British Anglican bishop (1907–1991)

Cuthbert Killick Norman Bardsley (28 March 1907 – 9 January 1991) was an Anglican bishop and evangelist who served as Bishop of Croydon from 1947 to 1956 and Bishop of Coventry from 1956 to 1976. It was during his tenure at Coventry that the new cathedral was consecrated in 1962, following the destruction of its 14th-century predecessor during the Second World War.

== Formative years ==

Cuthbert Bardsley was born at Ulverston in Lancashire on the 28 March 1907, the youngest of six children of a Church of England vicar, Norman Bardsley, and his wife Annie Killick. In 1909 his father became vicar of Lancaster where Bardsley spent his childhood. He came from a family steeped in the tradition of Anglicanism who, within three generations, produced 29 priests and three bishops. In addition to Bardsley, consecrated in 1947, his lineage included John Wareing Bardsley, Bishop of Carlisle (1892–95) and his uncle Cyril Bardsley, Bishop of Peterborough (1924–27).

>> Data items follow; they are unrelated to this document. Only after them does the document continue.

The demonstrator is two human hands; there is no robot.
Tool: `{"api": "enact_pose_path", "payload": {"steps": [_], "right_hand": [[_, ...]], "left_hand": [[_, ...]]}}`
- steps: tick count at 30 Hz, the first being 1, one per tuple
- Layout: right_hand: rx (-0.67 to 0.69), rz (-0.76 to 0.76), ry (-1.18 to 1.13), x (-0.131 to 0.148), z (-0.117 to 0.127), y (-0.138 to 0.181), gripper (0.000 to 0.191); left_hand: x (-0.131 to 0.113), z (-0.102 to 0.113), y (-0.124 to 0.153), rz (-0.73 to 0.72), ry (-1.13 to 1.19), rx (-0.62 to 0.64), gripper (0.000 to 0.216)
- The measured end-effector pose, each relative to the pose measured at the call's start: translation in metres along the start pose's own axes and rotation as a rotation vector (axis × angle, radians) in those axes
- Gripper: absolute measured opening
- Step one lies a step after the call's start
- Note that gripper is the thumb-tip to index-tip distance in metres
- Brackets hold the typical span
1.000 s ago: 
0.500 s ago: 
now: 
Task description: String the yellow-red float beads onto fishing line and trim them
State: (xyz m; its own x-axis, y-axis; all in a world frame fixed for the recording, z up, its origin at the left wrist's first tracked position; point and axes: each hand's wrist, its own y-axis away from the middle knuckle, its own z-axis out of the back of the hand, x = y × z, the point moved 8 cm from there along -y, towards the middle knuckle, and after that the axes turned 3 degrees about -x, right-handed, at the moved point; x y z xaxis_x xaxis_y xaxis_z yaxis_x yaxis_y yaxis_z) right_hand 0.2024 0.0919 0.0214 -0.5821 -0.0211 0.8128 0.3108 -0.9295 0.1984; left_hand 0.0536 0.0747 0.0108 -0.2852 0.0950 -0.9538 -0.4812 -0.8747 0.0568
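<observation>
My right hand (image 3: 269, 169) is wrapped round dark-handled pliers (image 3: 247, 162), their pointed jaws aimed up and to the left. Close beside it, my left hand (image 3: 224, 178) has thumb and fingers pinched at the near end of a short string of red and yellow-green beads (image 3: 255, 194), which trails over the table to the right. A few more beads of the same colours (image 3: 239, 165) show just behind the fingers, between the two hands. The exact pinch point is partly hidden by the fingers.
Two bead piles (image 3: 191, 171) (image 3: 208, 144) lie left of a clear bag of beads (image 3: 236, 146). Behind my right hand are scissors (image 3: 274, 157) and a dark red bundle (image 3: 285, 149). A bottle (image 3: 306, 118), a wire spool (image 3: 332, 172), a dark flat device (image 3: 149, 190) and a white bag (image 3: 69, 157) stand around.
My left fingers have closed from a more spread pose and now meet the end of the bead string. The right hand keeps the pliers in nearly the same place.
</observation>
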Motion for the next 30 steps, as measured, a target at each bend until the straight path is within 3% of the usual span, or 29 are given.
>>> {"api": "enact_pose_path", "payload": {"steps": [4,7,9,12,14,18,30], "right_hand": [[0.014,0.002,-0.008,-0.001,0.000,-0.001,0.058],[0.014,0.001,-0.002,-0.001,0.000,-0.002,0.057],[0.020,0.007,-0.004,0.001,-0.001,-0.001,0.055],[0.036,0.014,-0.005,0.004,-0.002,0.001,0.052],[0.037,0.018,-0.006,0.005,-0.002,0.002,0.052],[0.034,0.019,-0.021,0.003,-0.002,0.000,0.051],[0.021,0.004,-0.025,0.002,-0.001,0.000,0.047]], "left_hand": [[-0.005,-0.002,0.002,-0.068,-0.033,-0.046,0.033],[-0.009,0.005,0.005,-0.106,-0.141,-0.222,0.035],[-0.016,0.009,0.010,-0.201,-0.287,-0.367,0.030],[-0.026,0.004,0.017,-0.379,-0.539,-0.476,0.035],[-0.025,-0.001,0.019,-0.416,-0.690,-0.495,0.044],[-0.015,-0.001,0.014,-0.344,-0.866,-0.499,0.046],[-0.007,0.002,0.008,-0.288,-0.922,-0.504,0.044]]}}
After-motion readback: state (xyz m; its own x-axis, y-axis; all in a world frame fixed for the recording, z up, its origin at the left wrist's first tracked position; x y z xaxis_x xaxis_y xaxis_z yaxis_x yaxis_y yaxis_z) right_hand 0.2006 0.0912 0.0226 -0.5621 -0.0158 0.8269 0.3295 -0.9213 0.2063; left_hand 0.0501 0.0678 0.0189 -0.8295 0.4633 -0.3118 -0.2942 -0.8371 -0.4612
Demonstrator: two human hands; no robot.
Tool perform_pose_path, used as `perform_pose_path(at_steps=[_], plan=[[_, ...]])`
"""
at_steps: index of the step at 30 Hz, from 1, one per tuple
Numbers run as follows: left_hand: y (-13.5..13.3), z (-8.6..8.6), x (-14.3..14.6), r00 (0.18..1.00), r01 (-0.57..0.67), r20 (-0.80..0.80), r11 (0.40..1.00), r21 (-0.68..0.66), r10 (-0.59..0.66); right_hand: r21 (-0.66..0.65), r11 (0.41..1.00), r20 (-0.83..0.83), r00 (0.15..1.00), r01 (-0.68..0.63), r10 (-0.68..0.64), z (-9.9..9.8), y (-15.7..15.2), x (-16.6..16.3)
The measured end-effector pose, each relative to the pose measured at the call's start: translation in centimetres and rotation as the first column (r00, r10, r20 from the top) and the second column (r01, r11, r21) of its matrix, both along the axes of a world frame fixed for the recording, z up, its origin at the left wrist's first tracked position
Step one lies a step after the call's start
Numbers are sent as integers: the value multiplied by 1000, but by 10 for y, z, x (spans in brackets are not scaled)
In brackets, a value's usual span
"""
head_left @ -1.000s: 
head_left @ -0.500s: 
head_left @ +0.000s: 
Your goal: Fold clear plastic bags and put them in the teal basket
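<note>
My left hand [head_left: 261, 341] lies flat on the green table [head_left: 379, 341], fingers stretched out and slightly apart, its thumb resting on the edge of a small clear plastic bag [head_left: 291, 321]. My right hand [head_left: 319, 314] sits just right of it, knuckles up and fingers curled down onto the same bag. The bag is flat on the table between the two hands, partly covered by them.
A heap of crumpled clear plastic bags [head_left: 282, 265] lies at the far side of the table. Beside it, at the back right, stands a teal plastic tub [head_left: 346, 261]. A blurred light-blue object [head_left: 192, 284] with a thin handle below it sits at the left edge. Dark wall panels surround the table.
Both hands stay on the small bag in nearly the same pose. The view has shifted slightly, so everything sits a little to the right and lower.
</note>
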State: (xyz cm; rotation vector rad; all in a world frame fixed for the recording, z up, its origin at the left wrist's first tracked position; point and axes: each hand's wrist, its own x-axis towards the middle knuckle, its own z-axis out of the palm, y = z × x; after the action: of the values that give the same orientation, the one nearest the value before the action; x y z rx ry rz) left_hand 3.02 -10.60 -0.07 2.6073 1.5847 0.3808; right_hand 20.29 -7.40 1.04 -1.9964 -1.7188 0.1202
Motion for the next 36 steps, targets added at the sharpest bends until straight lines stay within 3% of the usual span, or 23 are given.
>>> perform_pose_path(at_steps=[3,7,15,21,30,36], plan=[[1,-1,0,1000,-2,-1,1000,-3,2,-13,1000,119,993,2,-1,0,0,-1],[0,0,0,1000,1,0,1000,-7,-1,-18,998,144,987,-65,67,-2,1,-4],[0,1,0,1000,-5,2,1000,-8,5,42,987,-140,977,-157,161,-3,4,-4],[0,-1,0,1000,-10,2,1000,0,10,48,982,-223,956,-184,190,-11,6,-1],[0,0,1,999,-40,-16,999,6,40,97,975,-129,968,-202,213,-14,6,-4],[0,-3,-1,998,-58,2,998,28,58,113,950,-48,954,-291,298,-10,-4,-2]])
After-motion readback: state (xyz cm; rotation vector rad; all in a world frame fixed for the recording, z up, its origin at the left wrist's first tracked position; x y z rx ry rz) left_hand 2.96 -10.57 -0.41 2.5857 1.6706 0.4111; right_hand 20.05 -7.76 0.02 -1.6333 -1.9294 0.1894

Cuthbert was educated at Summer Fields School, Oxford and entered Eton College in 1919. At 6' 6" in height when fully grown he was a natural sportsman and Bardsley excelled at sport and showed aptitude for art. A regular attender at Eton college chapel Bardsley left Eton in 1926 ... still a nominal adherent of the Lord but far from a committed follower...
At New College, Oxford, Bardsley read Modern Greats enlisting wholeheartedly in the activities of the Oxford Group, an evangelical grouping founded by Frank Buchman that called for a moral crusade into society. Ultimately Bardsley distanced himself from Buchman but throughout his years as a pastor he retained an evangelical zeal to take the Christian message into all parts of society. Oxford cemented Bardsley's belief in ...Christianity with a purpose... and by 1930 he was on a path to ordination.

== Ministry ==

As an Anglican ordinand Bardsley attended Westcott House, Cambridge, in 1930, where the principal was Bertram Cunningham, who has been described by Archbishop Donald Coggan as "a man who probably influenced the Church of England more than other teacher this (20th) century". He was not, however, an enthusiast of the Oxford Group believing that the zealousness of some of the adherents could lead to a situation of Schism. There were tensions at Westcott during these years but Cunningham's teaching methods overcame potential rifts. Bardsley's time at Westcott House proved a happy period in his life. He was part of an influential in-take and contemporaries include: Launcelot Fleming, later Bishop of Norwich, Forbes Horan later Bishop of Tewkesbury and Geoffrey Tiarks, Bishop of Maidstone.

Whilst at Westcott House, Bardsley met Philip Clayton, known as 'Tubby', a renowned churchman and preacher who during the Great War had founded a retreat for soldiers at Poperinghe, Belgium that became famous as a sanctuary. Clayton used the symbol of a lamp to found the TocH, to promote reconciliation and work to bring disparate sections of society together particularly within cities. Clayton's living of All Hallows-by-the-Tower was in the City of London and it was to the East End of London in 1932 initially as a deacon and then upon ordination in 1933 as a curate that Bardsley first served his ministry. A conviction that he should remain mindful of the activities of the Oxford Group remained and in 1935 he sought the permission of the Bishop of London, Arthur Winnington-Ingram to work full-time as one of their totems. His subsequent mission took him to Norway, Denmark and Switzerland as well as extensive work at home. During the mid-30s the Oxford Group witnessed large attendances and conversions to evangelical Anglicanism. Initially Beardsley remained zealous in his support but as the 1930s progressed he began to harbour doubts about his involvement in the Oxford Group particularly after it became the Moral Re-Armament movement in 1938. Bardsley concluded that the movement had strayed from its founding principles of Jesus as Saviour into a more general purpose on morality and shortly after ended his formal association.

Bardsley returned to London in 1940 as vicar of St. Mary Magdalene Woolwich, where he was joined by his sister Dorothy who was to become his helper and companion for the next thirty two years. As the bombing of London continued during 1940 - 41 Bardsley worked tirelessly, sometimes to the point of exhaustion, in providing practical and spiritual aid to his parishioners. Although the Woolwich church stayed open during the Blitz (indeed the crypt was a sanctuary) Bardsley organised Industrial Missions to take the Gospel to the factories and offices. These missions were a guiding principle of Bardsley's wherever he served. He did not believe in sitting in a church and waiting for people to come to him.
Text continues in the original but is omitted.